It will almost certainly fall to regulators to decide who will bear the cleanup costs. As waste from the first wave of early replacements piles up in the next few years, the U.S. government — starting with the states, but surely escalating to the federal level — will introduce solar panel recycling legislation. Conceivably, future regulations in the U.S. will follow the model of the European Union’s WEEE Directive, a legal framework for the recycling and disposal of electronic waste throughout EU member states. The U.S. states that have enacted electronics-recycling legislation have mostly cleaved to the WEEE model. (The Directive was amended in 2014 to include solar panels.) In the EU, recycling responsibilities for past (historic) waste have been apportioned to manufacturers based on current market share.

A first step to forestalling disaster may be for solar panel producers to start lobbying for similar legislation in the United States immediately, instead of waiting for solar panels to start clogging landfills. In our experience drafting and implementing the revision of the original WEEE Directive in the late 2000s, we found one of the biggest challenges in those early years was assigning responsibility for the vast amount of accumulated waste generated by companies no longer in the electronics business (so-called orphan waste).

In the case of solar, the problem is made even thornier by new rules out of Beijing that shave subsidies for solar panel producers while increasing mandatory competitive bidding for new solar projects. In an industry dominated by Chinese players, this ramps up the uncertainty factor. With reduced support from the central government, it’s possible that some Chinese producers may fall out of the market. One of the reasons to push legislation now rather than later is to ensure that the responsibility for recycling the imminent first wave of waste is shared fairly by makers of the equipment concerned. If legislation comes too late, the remaining players may be forced to deal with the expensive mess that erstwhile Chinese producers left behind.

But first and foremost, the required solar panel recycling capacity has to be built, as part of a comprehensive end-of-life infrastructure also encompassing uninstallation, transportation, and (in the meantime) adequate storage facilities for solar waste. If even the most optimistic of our early-replacement forecasts are accurate, there may not be enough time for companies to accomplish this alone. Government subsidies are probably the only way to quickly develop capacity commensurate to the magnitude of the looming waste problem. Corporate lobbyists can make a convincing case for government intervention, centered on the idea that waste is a negative externality of the rapid innovation necessary for widespread adoption of new energy technologies such as solar. The cost of creating end-of-life infrastructure for solar, therefore, is an inescapable part of the R&D package that goes along with supporting green energy.

It’s Not Just Solar

The same problem is looming for other renewable-energy technologies. For example, barring a major increase in processing capability, experts expect that more than 720,000 tons worth of gargantuan wind-turbine blades will end up in U.S. landfills over the next 20 years. According to prevailing estimates, only five percent of electric-vehicle batteries are currently recycled — a lag that automakers are racing to rectify as sales figures for electric cars continue to rise as much as 40% year-on-year. The only essential difference between these green technologies and solar panels is that the latter doubles as a revenue-generating engine for the consumer. Two separate profit-seeking actors — panel producers and the end consumer — thus must be satisfied in order for adoption to occur at scale.
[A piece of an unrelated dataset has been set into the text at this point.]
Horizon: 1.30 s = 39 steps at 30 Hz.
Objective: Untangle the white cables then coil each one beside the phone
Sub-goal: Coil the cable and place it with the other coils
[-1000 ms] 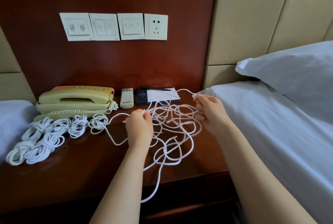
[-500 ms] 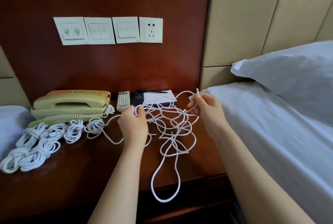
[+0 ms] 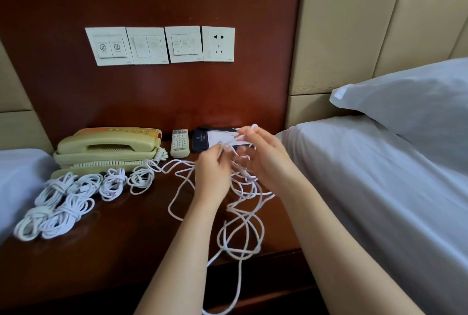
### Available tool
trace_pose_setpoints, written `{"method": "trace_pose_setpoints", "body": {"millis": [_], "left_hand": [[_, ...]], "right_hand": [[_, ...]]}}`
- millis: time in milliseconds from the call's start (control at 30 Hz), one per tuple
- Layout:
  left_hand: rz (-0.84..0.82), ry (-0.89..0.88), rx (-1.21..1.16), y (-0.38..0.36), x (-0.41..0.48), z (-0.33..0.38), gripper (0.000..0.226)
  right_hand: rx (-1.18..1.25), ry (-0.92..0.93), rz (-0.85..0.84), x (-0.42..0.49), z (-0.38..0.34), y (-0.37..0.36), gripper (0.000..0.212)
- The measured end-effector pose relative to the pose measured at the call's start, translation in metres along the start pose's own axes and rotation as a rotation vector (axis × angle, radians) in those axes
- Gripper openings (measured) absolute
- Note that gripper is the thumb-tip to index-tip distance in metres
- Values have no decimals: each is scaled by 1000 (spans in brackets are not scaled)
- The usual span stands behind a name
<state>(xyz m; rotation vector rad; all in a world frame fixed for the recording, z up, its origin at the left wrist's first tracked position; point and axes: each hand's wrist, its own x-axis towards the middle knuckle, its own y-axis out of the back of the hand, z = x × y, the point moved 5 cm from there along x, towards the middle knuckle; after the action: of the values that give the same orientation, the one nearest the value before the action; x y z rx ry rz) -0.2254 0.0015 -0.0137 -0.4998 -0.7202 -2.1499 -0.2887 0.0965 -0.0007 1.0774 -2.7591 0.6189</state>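
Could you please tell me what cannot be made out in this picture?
1. Head view: how many cables form the tangle; loops overlap, and the left hand and right hand cover its top.
2. Head view: the tangle's lowest loop, cut off by the bottom edge.
3. Head view: remote button labels, too small.

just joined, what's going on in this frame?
A person is sorting white cables on a bedside table. The left grip pinches strands of the loose tangle. Close beside it, the right grip holds a strand with a cable end sticking up above its fingers. The tangle's loops spill across the table and over its front edge. Several finished coils lie in front of the phone; this tangle is not yet coiled.
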Motion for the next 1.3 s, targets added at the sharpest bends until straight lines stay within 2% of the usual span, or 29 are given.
{"method": "trace_pose_setpoints", "body": {"millis": [133, 233, 300, 400, 500, 600, 767, 833, 933, 1033, 1167, 1300], "left_hand": [[171, 240, -129, 12, 7, -19, 29], [219, 440, -425, 14, 8, -27, 32], [197, 505, -615, 15, 8, -21, 32], [156, 546, -814, 21, 11, -11, 31], [174, 569, -973, 35, 16, -7, 33], [206, 542, -1065, 54, 23, -3, 35], [251, 512, -1111, 75, 27, 1, 35], [267, 512, -1110, 78, 27, -2, 34], [282, 560, -1121, 78, 26, -12, 35], [276, 596, -1161, 71, 24, -19, 35], [236, 613, -1245, 61, 22, -14, 35], [216, 618, -1365, 53, 21, -9, 35]], "right_hand": [[-647, 75, -65, -5, 20, -3, 10], [-1048, 69, -159, -5, 40, 5, 33], [-1186, 39, -227, -6, 50, 10, 44], [-1313, 75, -277, -2, 60, 20, 34], [-1486, 161, -231, 11, 69, 38, 30], [-1537, 143, -188, 26, 71, 51, 34], [-1637, -66, -176, 54, 68, 57, 35], [-1617, -112, -242, 58, 61, 50, 31], [-1444, -161, -393, 56, 39, 30, 32], [-1336, -94, -430, 45, 12, 7, 29], [-1303, 161, -293, 27, -8, -24, 6], [-1321, 149, -320, 28, 20, -38, 26]]}}
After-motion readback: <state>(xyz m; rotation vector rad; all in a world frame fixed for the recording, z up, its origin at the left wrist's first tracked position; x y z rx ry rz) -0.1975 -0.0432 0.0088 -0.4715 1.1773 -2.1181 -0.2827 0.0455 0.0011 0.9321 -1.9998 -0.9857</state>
None of this should raise serious doubts about the future or necessity of renewables. The science is indisputable: Continuing to rely on fossil fuels to the extent we currently do will bequeath a damaged if not dying planet to future generations. Compared with all we stand to gain or lose, the four decades or so it will likely take for the economics of solar to stabilize to the point that consumers won’t feel compelled to cut short the life cycle of their panels seems decidedly small. But that lofty purpose doesn’t make the shift to renewable energy any easier in reality. Of all sectors, sustainable technology can least afford to be shortsighted about the waste it creates. A strategy for entering the circular economy is absolutely essential — and the sooner, the better.
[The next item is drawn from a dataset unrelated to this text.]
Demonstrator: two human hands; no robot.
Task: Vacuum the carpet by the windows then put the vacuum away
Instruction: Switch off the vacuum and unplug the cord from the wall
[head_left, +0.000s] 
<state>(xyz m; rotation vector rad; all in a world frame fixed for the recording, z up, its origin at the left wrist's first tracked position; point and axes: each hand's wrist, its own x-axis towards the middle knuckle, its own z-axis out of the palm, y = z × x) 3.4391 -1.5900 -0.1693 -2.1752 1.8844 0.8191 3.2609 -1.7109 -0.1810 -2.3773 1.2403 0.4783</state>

Source:- https://hbr.org/2021

BJP win in 2024

BJP win in India’s 2024 general election ‘almost an inevitability’

Concerns raised over what a third term for Narendra Modi would mean for the country amid rising Hindu-Muslim tension

India’s prime minister, Narendra Modi, has cut a confident figure in recent weeks. As his Bharatiya Janata party (BJP) swept three major state elections in December, Modi did not hold back from predicting that “this hat-trick has guaranteed the 2024 victory”.
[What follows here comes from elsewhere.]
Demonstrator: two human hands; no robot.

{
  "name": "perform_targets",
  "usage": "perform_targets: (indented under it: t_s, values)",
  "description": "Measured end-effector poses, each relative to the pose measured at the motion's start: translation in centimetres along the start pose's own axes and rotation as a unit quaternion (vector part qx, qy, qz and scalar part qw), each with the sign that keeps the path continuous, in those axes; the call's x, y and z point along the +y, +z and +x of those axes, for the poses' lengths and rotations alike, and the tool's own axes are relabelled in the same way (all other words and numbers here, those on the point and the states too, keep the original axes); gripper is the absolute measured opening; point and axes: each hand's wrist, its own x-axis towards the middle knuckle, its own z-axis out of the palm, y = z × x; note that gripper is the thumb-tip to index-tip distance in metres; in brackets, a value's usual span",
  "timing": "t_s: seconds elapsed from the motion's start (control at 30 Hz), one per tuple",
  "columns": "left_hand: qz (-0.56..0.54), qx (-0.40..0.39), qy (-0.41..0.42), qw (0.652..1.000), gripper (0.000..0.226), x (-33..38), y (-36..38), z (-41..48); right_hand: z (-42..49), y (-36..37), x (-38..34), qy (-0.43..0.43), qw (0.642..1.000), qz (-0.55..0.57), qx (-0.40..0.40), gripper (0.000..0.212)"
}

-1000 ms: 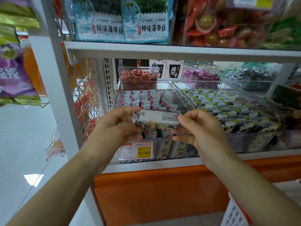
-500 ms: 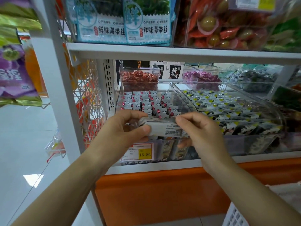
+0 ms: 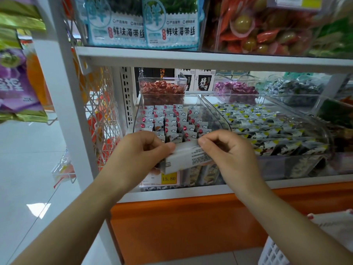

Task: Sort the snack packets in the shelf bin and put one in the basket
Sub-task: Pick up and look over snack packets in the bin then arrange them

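Both hands meet in front of the shelf bin (image 3: 139,113), a clear-walled tray on the lower shelf (image 3: 191,190); between them they hold one snack packet (image 3: 185,159), its white back with fine print turned toward the camera and its left end tilted lower than its right; the left hand (image 3: 139,155) has its fingers curled behind the packet and its thumb pressed along the upper left edge; the right hand (image 3: 231,157) pinches the upper right edge between thumb and bent forefinger, the other fingers folded in toward the palm; the packet hangs just before the bin's front wall, above a yellow price label (image 3: 168,178); inside the bin, small white packets with red dots (image 3: 172,119) stand on edge in close rows; just to the right a second clear bin (image 3: 324,131) holds packets marked in black and yellow (image 3: 257,121); on the shelf above stand pale blue seaweed packs (image 3: 170,25); the basket (image 3: 271,253), white and slotted, shows only as a corner at the lower right, well apart from the hands and below the orange base panel (image 3: 191,226)
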Motion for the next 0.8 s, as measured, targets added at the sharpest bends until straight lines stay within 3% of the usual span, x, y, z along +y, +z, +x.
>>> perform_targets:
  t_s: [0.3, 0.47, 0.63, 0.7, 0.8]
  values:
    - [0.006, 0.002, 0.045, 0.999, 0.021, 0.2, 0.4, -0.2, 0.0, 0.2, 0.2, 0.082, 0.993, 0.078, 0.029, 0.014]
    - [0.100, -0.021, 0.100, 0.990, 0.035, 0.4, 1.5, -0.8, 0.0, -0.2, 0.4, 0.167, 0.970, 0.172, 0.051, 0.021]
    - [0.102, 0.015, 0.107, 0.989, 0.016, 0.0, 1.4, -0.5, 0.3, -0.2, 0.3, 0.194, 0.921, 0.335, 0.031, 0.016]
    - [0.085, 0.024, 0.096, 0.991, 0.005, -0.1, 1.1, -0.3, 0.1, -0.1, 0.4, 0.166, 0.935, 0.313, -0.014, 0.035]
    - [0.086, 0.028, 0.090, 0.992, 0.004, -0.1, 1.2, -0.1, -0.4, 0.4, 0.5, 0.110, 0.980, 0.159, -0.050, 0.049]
It was a sign that with less than six months to go before the general election, in which Modi will be seeking a third term in power, campaign season has begun with gusto.

In India’s current political landscape, the consensus among political analysts is that a win for Modi and the BJP is the most plausible outcome.

The prime minister’s popularity as a political strongman, alongside the BJP’s Hindu nationalist agenda, continues to appeal to the large Hindu majority of the country, particularly in the populous Hindi belt of the north, resulting in the widespread persecution of Muslims.

At state and national level, the apparatus of the country has been skewed heavily towards the BJP since Modi was elected in 2014. He has been accused of overseeing an unprecedented consolidation of power, muzzling critical media, eroding the independence of the judiciary and all forms of parliamentary scrutiny and accountability and using government agencies to pursue and jail political opponents.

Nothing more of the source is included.